- Problem to work on
Give back the full listing exactly, setting the pictures aside.

------------------------

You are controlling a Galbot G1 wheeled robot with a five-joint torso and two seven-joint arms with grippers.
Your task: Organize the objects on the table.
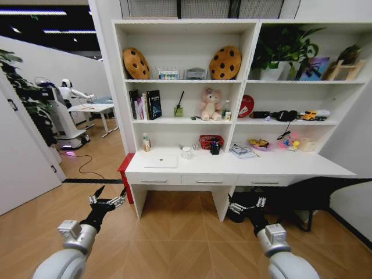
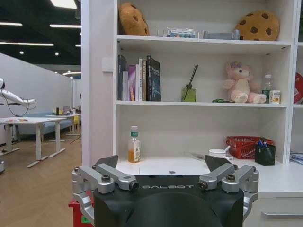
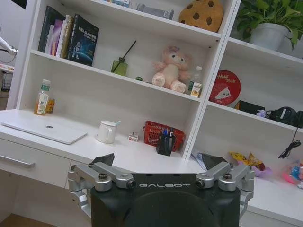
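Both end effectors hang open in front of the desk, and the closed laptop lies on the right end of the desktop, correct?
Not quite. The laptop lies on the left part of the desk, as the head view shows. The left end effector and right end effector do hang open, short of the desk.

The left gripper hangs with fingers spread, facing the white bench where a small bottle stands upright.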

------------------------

- Expected output
You are controlling a Galbot G1 wheeled robot with a five-joint torso and two seven-joint arms with grippers.
Your task: Organize the objects on the table.
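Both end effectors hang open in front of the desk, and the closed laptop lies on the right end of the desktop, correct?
Not quite. The laptop lies on the left part of the desk, as the head view shows. The left end effector and right end effector do hang open, short of the desk.

The left gripper hangs with fingers spread, facing the white bench where a small bottle stands upright.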

Whatever the exercise asked has now been answered.